# Exercise prompt
In the material below, find the line that contains "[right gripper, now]" and the line that contains "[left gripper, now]", then write out exactly those two lines and everything between them.
● ● ● ● ● ● ●
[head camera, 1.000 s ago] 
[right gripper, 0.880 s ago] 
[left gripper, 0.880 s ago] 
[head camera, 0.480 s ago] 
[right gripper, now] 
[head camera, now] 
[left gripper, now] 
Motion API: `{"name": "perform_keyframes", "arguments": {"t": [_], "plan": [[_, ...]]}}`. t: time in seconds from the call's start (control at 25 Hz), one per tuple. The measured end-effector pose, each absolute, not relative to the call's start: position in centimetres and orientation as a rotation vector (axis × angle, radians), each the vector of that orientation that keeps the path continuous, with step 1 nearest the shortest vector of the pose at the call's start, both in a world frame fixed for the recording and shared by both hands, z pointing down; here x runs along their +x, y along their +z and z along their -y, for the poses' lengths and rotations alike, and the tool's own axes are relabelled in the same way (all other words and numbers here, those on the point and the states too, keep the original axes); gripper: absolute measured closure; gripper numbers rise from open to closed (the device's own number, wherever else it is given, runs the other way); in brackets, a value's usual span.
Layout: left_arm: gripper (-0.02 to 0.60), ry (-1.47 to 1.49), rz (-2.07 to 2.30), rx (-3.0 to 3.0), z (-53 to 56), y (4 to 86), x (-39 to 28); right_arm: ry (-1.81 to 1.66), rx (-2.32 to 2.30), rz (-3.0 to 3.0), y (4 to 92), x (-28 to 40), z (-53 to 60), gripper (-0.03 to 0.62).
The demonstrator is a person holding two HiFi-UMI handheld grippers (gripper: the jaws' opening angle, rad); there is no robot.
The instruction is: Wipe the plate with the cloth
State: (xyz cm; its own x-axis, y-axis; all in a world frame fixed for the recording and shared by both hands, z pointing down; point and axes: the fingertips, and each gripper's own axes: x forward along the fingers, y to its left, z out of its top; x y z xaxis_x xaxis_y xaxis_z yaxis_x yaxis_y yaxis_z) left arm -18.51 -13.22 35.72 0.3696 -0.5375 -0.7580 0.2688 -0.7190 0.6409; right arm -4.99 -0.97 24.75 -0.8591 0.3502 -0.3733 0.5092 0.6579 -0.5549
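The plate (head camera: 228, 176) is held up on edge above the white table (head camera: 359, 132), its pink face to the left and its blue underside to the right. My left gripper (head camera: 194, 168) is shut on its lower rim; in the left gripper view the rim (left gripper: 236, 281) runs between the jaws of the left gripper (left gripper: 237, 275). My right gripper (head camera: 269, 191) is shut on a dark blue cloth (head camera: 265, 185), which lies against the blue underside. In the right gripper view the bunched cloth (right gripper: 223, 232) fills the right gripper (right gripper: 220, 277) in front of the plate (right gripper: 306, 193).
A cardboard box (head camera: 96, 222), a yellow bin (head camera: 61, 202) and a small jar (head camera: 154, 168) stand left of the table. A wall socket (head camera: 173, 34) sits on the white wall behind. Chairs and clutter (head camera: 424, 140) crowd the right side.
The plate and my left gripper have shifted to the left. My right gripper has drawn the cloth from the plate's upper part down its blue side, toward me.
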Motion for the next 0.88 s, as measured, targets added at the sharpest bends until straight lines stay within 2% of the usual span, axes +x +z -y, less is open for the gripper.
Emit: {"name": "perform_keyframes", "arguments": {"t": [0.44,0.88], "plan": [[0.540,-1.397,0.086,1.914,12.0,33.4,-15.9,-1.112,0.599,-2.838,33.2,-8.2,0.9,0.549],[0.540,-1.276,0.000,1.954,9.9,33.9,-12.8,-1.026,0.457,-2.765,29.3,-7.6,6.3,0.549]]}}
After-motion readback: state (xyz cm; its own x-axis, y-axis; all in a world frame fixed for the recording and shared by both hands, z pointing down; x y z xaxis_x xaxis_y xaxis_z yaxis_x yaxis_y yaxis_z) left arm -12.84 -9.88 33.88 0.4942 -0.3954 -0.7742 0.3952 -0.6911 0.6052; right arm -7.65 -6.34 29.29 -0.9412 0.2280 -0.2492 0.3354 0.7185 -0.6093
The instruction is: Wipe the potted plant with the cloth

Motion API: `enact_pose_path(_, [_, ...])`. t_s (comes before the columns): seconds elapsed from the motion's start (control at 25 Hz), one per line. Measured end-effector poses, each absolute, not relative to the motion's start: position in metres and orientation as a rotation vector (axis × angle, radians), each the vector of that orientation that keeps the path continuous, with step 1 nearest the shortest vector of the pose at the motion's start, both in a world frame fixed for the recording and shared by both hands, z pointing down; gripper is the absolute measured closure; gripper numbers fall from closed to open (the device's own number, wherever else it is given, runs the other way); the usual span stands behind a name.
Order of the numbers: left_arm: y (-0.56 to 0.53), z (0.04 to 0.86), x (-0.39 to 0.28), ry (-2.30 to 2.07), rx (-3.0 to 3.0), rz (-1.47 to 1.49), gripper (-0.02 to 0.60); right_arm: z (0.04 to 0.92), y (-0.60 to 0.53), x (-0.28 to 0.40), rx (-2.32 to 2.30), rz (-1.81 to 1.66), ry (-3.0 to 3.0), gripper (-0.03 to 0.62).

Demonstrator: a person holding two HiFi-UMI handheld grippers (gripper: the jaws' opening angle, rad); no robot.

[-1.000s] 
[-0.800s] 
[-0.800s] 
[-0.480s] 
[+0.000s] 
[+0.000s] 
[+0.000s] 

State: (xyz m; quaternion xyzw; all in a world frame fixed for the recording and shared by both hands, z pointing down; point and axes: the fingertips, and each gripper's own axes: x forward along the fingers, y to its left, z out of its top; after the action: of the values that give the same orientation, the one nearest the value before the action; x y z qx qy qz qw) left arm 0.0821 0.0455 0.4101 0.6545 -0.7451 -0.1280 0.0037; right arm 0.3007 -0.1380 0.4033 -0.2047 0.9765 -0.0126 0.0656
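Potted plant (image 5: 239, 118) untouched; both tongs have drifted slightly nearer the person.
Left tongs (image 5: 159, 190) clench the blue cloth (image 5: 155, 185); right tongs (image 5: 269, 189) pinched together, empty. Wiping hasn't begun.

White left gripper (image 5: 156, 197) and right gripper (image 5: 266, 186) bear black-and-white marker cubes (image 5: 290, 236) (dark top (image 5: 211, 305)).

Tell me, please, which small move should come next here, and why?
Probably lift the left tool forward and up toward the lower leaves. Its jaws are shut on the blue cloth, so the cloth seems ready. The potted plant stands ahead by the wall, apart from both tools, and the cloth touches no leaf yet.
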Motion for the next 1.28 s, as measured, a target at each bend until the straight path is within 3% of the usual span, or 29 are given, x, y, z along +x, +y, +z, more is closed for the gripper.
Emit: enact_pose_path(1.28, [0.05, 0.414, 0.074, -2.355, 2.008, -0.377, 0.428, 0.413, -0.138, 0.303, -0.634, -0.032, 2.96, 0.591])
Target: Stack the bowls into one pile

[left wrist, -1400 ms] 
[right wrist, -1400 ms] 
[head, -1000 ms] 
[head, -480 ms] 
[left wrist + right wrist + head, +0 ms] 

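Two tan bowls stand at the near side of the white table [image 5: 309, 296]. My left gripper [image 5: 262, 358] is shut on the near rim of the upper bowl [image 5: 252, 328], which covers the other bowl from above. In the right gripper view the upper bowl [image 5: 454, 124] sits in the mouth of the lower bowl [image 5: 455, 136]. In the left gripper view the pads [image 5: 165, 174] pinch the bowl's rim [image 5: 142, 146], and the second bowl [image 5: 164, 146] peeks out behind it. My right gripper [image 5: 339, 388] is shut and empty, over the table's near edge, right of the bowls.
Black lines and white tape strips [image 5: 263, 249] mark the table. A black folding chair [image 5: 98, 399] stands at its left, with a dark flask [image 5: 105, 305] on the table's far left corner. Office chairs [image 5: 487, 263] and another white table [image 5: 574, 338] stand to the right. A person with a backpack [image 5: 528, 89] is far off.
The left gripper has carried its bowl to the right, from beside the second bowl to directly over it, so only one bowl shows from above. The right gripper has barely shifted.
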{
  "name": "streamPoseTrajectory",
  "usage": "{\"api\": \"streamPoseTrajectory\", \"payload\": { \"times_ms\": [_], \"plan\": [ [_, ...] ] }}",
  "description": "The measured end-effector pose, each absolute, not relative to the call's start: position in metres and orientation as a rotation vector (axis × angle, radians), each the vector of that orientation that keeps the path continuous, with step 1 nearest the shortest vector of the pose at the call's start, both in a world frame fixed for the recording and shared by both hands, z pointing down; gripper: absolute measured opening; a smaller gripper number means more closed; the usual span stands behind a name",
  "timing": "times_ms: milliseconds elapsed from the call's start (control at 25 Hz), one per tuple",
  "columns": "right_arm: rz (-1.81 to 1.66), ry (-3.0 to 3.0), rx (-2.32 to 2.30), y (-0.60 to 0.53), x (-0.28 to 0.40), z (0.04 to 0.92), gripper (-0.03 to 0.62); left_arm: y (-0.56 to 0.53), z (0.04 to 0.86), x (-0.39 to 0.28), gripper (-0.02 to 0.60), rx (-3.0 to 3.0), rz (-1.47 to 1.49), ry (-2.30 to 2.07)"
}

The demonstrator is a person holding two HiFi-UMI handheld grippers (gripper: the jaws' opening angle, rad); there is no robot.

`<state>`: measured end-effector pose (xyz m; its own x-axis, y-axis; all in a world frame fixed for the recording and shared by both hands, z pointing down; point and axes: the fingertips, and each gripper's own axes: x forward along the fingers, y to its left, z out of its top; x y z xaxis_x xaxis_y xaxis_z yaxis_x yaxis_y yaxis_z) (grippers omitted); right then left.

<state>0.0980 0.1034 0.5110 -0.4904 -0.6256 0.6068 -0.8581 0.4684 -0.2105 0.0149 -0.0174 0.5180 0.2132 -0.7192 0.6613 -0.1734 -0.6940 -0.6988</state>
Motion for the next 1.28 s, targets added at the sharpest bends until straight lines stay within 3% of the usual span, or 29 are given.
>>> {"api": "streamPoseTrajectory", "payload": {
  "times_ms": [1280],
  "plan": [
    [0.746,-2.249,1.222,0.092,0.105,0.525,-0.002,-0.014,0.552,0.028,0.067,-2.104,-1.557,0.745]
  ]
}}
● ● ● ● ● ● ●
# Output for this exercise
[right gripper, now] 
[head camera, now] 
[left gripper, now] 

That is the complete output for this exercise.